### YOUR OBJECTIVE
Restate every line of the material, word for word.

### DATA SEGMENT
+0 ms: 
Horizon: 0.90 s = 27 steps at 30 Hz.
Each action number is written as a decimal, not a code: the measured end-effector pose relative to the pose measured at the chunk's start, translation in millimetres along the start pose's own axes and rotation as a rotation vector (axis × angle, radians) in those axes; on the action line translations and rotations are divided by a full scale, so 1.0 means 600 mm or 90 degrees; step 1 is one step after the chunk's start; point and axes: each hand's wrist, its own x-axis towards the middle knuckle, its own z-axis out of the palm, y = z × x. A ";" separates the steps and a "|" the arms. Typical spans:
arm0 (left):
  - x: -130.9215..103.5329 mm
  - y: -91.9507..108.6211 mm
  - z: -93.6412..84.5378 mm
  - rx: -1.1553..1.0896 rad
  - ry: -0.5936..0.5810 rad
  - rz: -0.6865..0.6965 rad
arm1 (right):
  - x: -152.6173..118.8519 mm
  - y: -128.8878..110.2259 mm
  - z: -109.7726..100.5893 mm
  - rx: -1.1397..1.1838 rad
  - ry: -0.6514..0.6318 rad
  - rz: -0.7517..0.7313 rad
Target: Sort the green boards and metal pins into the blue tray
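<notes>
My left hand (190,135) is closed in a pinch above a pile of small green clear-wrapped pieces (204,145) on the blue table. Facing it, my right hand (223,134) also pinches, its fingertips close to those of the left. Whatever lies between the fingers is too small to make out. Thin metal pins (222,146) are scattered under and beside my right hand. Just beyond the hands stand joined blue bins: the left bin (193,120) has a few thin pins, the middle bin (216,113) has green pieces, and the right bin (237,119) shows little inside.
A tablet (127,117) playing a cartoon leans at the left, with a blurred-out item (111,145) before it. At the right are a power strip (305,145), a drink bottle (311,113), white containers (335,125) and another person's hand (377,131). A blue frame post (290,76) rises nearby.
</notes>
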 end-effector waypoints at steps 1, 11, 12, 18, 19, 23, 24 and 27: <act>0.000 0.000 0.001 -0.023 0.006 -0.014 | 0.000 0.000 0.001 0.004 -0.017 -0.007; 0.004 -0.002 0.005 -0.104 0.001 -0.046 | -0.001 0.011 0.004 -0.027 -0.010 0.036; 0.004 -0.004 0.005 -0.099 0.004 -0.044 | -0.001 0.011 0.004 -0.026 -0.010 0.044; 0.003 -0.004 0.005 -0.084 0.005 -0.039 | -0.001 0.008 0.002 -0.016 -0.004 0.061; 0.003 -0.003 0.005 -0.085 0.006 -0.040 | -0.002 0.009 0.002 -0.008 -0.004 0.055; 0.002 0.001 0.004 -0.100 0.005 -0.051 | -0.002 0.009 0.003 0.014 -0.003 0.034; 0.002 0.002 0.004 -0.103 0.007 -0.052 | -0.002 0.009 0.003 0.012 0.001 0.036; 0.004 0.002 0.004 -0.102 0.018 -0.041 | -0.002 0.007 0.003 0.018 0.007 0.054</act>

### REPLY
+0 ms: 
Horizon: 0.90 s = 27 steps at 30 Hz.
Each action number is written as a decimal, not a code: the measured end-effector pose relative to the pose measured at the chunk's start, translation in millimetres along the start pose's own axes and rotation as a rotation vector (axis × angle, radians) in those axes; on the action line translations and rotations are divided by a full scale, so 1.0 means 600 mm or 90 degrees; step 1 is one step after the chunk's start; point and axes: each hand's wrist, its own x-axis towards the middle knuckle, its own z-axis out of the palm, y = z × x. A ";" separates the steps and a "|" the arms. Typical spans:
arm0 (left):
  - x: -130.9215..103.5329 mm
  - y: -91.9507..108.6211 mm
  - z: -93.6412..84.5378 mm
  - rx: -1.1553..1.0896 rad
  - ry: -0.5936..0.5810 rad
  - rz: -0.6865..0.6965 rad
arm1 (right):
  - x: -152.6173..118.8519 mm
  - y: -128.8878..110.2259 mm
  - z: -109.7726..100.5893 mm
  - rx: -1.1397..1.1838 rad
  - ry: -0.6514..0.6318 rad
  - rz: -0.7517..0.7313 rad
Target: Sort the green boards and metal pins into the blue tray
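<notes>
My left hand (190,135) is closed in a pinch above a pile of small green clear-wrapped pieces (204,145) on the blue table. Facing it, my right hand (223,134) also pinches, its fingertips close to those of the left. Whatever lies between the fingers is too small to make out. Thin metal pins (222,146) are scattered under and beside my right hand. Just beyond the hands stand joined blue bins: the left bin (193,120) has a few thin pins, the middle bin (216,113) has green pieces, and the right bin (237,119) shows little inside.
A tablet (127,117) playing a cartoon leans at the left, with a blurred-out item (111,145) before it. At the right are a power strip (305,145), a drink bottle (311,113), white containers (335,125) and another person's hand (377,131). A blue frame post (290,76) rises nearby.
</notes>
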 end-effector waypoints at steps 1, 11, 12, 18, 19, 23, 24 and 27: <act>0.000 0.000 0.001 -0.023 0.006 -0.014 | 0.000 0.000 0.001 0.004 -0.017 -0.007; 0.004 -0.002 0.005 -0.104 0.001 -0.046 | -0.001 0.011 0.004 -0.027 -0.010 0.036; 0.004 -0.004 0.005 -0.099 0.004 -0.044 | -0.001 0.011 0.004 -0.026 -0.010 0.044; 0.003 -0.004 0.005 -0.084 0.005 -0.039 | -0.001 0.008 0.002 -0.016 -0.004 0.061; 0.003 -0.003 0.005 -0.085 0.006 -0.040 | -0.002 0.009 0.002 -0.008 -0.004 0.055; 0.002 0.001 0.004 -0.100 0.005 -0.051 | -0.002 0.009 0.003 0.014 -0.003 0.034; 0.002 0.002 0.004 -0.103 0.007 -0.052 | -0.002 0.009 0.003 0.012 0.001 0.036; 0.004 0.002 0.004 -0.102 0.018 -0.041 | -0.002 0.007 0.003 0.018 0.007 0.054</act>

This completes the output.